> **About this exercise**
Images should be left out, and everything else in the listing reproduced exactly.

> **Collected material**

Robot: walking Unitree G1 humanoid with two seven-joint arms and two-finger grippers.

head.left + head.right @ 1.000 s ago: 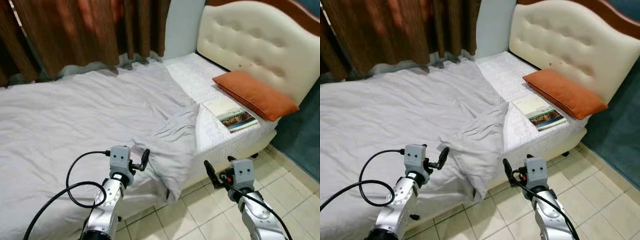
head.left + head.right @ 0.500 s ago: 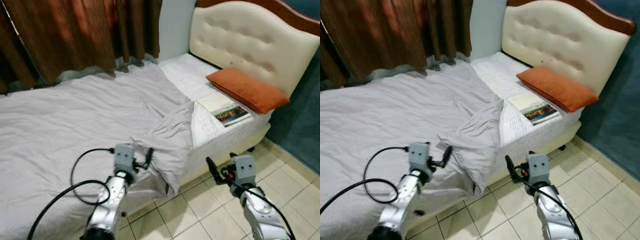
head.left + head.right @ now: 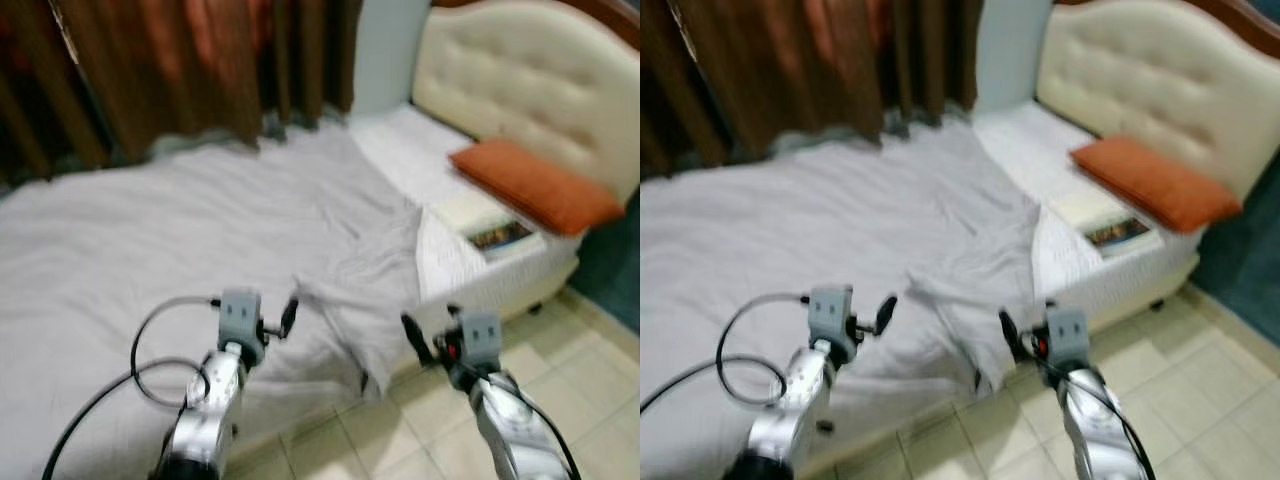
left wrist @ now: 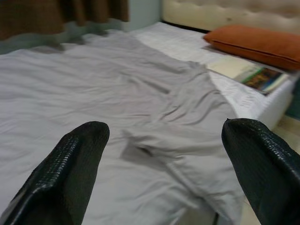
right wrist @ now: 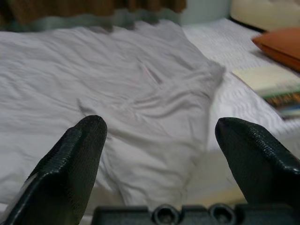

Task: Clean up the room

> **Exercise output**
Robot: walking Unitree G1 humanoid with two seven-joint arms and two-finger grippers.

head.left + head.right @ 1.000 s ago: 
head.left + head.right @ 0.500 s ago: 
head.left + head.right @ now: 
left wrist @ now: 
right wrist @ now: 

Task: Clean up the room

No additional output will be given.